Because of your special interest, I want to take this occasion to invite
the Juvenile Officers Association to nominate a representative for membership on
this distinguished task force.
The Inter-agency Council will be composed of three representatives from
each of the five task forces. This will provide broad representation and still
keep numbers small enough to make it a working group.
Periodically the full membership of the task forces and others will
meet together in a drug abuse conference.
Drug abuse is one of several manifestations of current social unrest.
Another is the emphasis on rights. This emphasis first greatly affected the
juvenile field in California in 1961 when the juvenile court law underwent
comprehensive revision.
Since that time with further legislative modification and various court
decisions, we find more and more juvenile court actions contested as to law and
fact.
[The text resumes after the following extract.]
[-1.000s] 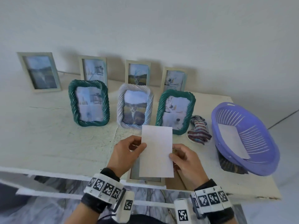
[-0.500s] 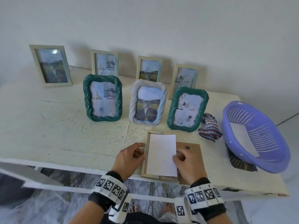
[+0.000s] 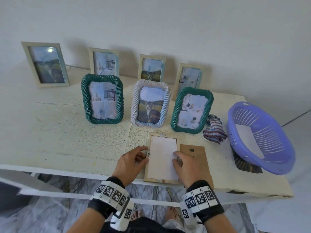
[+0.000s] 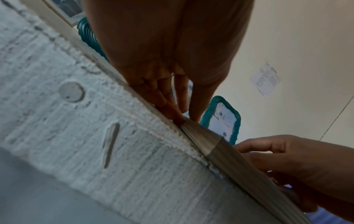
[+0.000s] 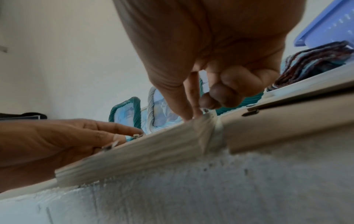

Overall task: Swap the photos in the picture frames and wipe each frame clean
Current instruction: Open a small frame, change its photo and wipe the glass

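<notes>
A pale wooden frame [image 3: 162,181] lies face down at the table's front edge. A photo [image 3: 162,157] lies flat in it, white back up. My left hand [image 3: 145,153] touches the frame's left rail with straight fingertips [image 4: 177,117] beside a small metal tab [image 3: 148,154]. My right hand [image 3: 176,156] presses its thumb and forefinger [image 5: 188,112] on the photo's right edge, the other fingers curled. The brown backing board [image 3: 195,151] lies right of the frame, partly under my right hand. A striped cloth [image 3: 214,132] lies further right.
Three rope-edged frames stand behind: green [image 3: 102,98], white [image 3: 151,103], green [image 3: 191,110]. Several pale frames lean on the wall [image 3: 45,64]. A purple basket [image 3: 286,165] holding a white sheet [image 3: 247,140] stands at the right, on a dark print [image 3: 244,163].
The photo, held up above the frame in both hands a second ago, has come down and now lies flat inside it. Both hands have moved to the frame's side rails.
</notes>
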### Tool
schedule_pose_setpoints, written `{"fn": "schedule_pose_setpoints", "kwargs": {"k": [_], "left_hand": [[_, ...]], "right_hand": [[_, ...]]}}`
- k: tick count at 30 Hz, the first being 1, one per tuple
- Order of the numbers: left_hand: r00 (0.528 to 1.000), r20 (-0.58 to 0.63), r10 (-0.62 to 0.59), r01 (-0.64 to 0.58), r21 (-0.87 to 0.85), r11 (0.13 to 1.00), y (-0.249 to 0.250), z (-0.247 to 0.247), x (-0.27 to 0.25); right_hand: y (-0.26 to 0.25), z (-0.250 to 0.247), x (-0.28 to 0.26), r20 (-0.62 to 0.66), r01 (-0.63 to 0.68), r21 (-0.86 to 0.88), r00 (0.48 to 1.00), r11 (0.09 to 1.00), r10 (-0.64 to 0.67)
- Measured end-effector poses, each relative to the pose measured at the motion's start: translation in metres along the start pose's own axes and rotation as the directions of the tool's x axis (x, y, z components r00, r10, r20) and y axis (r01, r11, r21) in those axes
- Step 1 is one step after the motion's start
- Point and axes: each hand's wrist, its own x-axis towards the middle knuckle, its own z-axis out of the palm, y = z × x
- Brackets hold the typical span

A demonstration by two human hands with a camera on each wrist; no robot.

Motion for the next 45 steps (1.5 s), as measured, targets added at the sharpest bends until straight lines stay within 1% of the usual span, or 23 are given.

The parent-type adjudication is becoming less significant as the adversary
case grows in prominence. Continuing the trend, there are currently legislative
proposals to require the same type of verdict in a juvenile case as in a criminal
proceeding.
There is no question that extension of the whole set of rights to
juveniles has created operational problems for all of us in the administration of
justice and has on occasion worked against the interest of the juvenile. Emphasis
on rights, insistence on formal procedures has brought youths into the justice
system whose cases would have been disposed of informally in other times.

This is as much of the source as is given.